Folha de S. Paulo


Empacamos em um protecionismo ridículo que só nos prejudica

Eduardo Knapp/Folhapress
Contêineres refletidos em espelho em pátio do porto de Santos (SP)
Contêineres refletidos em espelho em pátio do porto de Santos (SP)

Na Inglaterra dos anos 1930, George Orwell descreveu a vida das famílias dos trabalhadores de minas como tenebrosas —em uma família de cinco pessoas, somente uma ainda tinha seus dentes naturais e eles não iam durar muito.

Depois da Segunda Guerra, a Inglaterra e muitos outros fizeram como o Chile, que abriu seu mercado e é hoje o país mais desenvolvido da América Latina. Já o Brasil é simplesmente o país mais fechado do mundo (exportações mais importações de bens são somente 18% do PIB). Existem vários mitos sobre abertura comercial. Está na hora de debelá-los.

1) Comércio gera desemprego.

Esse é o principal mito. Mas as evidências mostram o contrário. Abertura gera mais empregos.

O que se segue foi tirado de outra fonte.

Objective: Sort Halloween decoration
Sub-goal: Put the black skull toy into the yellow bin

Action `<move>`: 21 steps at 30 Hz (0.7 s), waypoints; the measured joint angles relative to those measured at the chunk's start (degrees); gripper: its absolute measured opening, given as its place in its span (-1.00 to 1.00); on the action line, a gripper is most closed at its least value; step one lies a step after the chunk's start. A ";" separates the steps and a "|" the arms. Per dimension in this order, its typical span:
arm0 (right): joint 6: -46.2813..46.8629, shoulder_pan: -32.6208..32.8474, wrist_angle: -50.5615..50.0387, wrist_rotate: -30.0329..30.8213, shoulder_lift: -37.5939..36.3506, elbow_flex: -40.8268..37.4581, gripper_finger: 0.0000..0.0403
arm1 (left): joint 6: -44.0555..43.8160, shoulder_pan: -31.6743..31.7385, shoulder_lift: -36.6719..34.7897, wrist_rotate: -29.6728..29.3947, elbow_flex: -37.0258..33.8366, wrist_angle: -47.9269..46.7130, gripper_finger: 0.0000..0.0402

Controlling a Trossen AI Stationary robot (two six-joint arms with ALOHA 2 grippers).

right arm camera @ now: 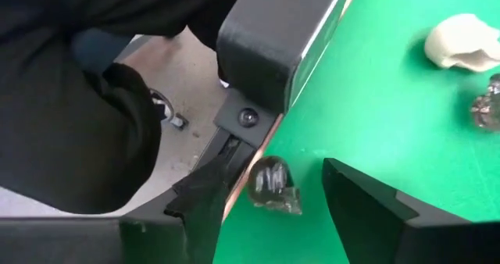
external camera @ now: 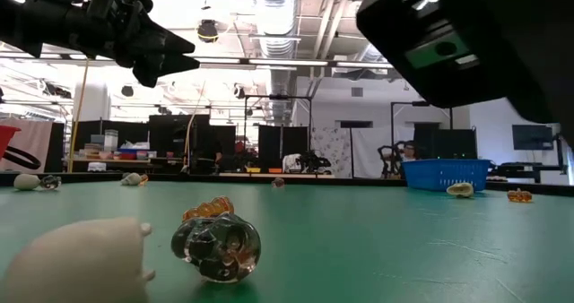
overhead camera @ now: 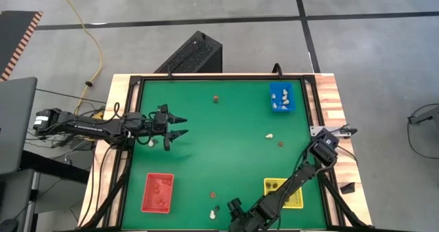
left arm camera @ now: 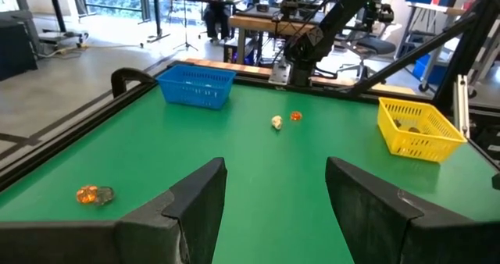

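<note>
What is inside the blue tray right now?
The blue tray holds several whitish-cream trinkets, seen from above. The low view shows only its mesh wall, hiding the contents.

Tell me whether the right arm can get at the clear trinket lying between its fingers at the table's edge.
Probably yes. The right pincer is open with the clear trinket between its fingers, nothing covering it. The black frame at the edge crowds one finger.

L hand [overhead camera: 180,130] over table's left side, R hand [overhead camera: 232,210] at front edge beside two trinkets [overhead camera: 212,215].
</note>
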 joint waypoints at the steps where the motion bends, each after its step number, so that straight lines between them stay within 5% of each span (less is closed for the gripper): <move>1: 0.00 0.01 -0.26 -0.13 0.00 0.00 0.15 | -0.02 0.00 0.00 0.02 0.00 0.01 0.05; 12: 0.01 0.00 -0.07 -3.15 0.00 0.01 -0.41 | -0.01 0.00 0.00 0.00 0.00 0.10 0.05; 21: 2.84 -0.07 -9.38 -0.60 -5.27 0.00 -0.39 | -0.01 0.00 0.02 0.02 0.00 0.10 0.05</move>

Não imediatamente, mas o resultado é sempre a melhor alocação de recursos.

O único possível efeito ruim é sobre a distribuição de renda: trabalhadores em setores que concorrem com importados perderiam. Mas no Brasil a desigualdade cairia, pois os setores exportadores usam relativamente mais trabalho. Abertura comercial unilateral nos moldes chilenos, com uma tarifa única de cerca de 6%, somada a maior expansão de proteção social, seria o melhor caminho para aumentar a produtividade, empregos e salários.

2) Abertura acelera a desindustrialização.

Não obstante o fato de que países podem se tornar ricos sem indústria, esse argumento só faz sentido no início do processo de industrialização. Já temos indústria diversificada, embora ineficiente.

É exatamente por estarmos fora das cadeias globais de produção que nossa indústria míngua. Várias empresas sobrevivem com baixa produtividade e sem escala, e impera a falta de dinamismo.

Começamos a proteger a indústria automobilística nos anos 1950. Lá se vão 60 anos e a Volks Brasil já pode pedir meia-entrada no cinema, mas não quer mesmo é largar seus incentivos. Temos que mudar nossa ojeriza à competição.

3) Liberalização é entregar o país aos estrangeiros.

O Brasil já recebe muito investimento do exterior, em parte porque exportar para o país é caro. Uma abertura comercial não mudaria nada —empresários brasileiros seriam mais produtivos, com a vantagem natural de conhecer o mercado.

Esse nacionalismo infantil não beneficia ninguém e somente protege o lucro dos empresários nacionais.

4) Precisamos de acesso a mercados como contrapartida.

Contrapartidas são boas quando há real integração comercial. Exemplo de como isso não funciona é o Mercosul. Cada crise gerou pressão por novas listas de exceções.

Num dia, a Argentina solicitava mais tarifas contra geladeiras vindas do Brasil. No outro, produtores brasileiros de arroz e vinho pediam proteção. Em um mundo ideal, acordos multilaterais são melhores que aberturas unilaterais. Na prática, isso só faz postergar nossa entrada nas cadeias globais de valor. Enquanto isso, o bonde da China continua passando.

Além desses mitos, outros argumentos invocam a superioridade moral de proteger os trabalhadores contra a malvada globalização.

Mas é o contrário! Adiar a integração é condenar os trabalhadores a empregos ruins e salários deprimidos, com proteção a oligopolistas ineficientes e menor criação de novas empresas. Isso sem falar nos consumidores, sem acesso a uma infinidade de opções em comparação a outros países.

Estamos empacados em um protecionismo ridículo que só nos prejudica. Só cabe a nós mudar.